What to produce:
In the records below, find the line that contains "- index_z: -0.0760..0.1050" and the line that contains "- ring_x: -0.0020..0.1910". Set down exactly those lines and every line between them, and nothing more.

Supplied material:
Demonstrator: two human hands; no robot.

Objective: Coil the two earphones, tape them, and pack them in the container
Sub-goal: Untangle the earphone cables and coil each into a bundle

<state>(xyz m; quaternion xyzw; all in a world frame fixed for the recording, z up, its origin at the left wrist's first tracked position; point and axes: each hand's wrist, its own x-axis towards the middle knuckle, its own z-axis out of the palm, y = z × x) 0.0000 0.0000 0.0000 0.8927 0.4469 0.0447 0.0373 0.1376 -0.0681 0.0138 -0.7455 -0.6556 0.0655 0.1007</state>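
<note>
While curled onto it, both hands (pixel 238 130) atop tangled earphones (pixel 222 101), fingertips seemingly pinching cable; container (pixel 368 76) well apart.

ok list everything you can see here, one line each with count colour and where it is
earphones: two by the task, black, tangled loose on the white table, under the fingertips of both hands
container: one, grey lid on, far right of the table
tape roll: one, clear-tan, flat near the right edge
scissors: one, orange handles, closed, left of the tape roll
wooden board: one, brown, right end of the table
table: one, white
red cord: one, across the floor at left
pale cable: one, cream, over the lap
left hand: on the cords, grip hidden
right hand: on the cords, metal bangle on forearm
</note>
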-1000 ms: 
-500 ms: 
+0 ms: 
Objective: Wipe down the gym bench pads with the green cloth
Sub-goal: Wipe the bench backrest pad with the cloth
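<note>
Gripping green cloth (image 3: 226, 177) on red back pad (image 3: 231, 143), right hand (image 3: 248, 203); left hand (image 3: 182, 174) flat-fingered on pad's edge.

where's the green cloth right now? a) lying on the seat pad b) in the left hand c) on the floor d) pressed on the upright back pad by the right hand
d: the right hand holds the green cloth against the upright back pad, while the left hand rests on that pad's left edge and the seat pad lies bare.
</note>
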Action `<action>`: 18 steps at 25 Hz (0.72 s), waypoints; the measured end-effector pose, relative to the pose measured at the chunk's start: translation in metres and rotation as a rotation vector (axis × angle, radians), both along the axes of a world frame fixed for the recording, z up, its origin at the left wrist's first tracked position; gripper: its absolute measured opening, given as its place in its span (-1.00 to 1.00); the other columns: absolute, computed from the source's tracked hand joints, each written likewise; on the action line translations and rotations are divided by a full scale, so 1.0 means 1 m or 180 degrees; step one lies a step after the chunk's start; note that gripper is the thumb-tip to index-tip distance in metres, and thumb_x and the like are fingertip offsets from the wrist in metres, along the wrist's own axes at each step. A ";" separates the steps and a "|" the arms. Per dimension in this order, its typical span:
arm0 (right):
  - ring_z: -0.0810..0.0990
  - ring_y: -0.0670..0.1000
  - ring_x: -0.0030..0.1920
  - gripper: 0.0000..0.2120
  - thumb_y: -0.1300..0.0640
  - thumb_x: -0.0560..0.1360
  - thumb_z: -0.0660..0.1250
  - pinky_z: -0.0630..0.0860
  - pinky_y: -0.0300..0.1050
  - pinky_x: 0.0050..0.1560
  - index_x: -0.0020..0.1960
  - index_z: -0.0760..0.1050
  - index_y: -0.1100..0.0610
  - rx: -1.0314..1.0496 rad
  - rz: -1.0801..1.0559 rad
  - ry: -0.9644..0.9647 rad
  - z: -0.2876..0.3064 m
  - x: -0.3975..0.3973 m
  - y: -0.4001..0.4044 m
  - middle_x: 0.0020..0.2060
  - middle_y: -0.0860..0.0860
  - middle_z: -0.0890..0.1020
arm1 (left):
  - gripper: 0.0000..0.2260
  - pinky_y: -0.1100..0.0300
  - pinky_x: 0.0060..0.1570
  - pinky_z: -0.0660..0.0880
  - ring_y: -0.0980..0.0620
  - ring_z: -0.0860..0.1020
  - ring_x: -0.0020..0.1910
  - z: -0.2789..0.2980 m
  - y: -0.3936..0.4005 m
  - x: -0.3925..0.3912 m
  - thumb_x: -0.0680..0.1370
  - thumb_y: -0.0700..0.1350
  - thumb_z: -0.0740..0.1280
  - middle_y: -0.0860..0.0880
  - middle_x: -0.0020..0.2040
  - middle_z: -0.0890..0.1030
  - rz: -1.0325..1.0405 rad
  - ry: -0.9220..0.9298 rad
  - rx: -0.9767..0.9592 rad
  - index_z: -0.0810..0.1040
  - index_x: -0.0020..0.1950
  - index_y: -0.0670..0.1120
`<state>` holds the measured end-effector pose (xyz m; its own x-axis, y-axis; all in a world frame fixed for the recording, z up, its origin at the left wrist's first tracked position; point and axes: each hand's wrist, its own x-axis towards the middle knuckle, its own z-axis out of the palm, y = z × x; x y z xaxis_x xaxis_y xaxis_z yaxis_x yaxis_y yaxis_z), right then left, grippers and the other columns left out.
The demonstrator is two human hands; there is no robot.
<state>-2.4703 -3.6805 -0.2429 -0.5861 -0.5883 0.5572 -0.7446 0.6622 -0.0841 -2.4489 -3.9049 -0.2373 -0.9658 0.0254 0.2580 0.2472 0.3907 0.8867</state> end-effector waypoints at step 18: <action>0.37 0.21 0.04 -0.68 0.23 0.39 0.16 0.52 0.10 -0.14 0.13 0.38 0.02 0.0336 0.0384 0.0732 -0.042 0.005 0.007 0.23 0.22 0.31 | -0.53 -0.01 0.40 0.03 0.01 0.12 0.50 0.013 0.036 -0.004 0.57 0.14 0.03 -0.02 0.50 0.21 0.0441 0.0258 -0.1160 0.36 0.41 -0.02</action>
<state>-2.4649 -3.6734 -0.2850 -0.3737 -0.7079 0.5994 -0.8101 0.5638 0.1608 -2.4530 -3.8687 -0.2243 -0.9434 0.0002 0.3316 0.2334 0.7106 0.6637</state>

Task answer:
  - index_z: -0.0760..0.1050
  - index_y: -0.1100..0.0610
  - rx: -1.0314..1.0496 rad
  - rz: -1.0801..1.0559 rad
  - ry: -0.9644..0.9647 rad
  - z: -0.2876..0.3064 m
  - x: -0.3975..0.3973 m
  - y: -0.4001..0.4044 m
  - middle_x: 0.0020..0.2060
  - middle_y: -0.0860..0.0860
  - middle_z: -0.0890..0.1020
arm1 (left):
  - gripper: 0.0000..0.2260
  - pinky_y: -0.1100..0.0300
  - pinky_x: 0.0060..0.1570
  - pinky_z: -0.0660..0.0880
  - ring_y: -0.0980..0.0620
  - ring_z: -0.0860..0.1020
  - ring_x: -0.0020..0.1910

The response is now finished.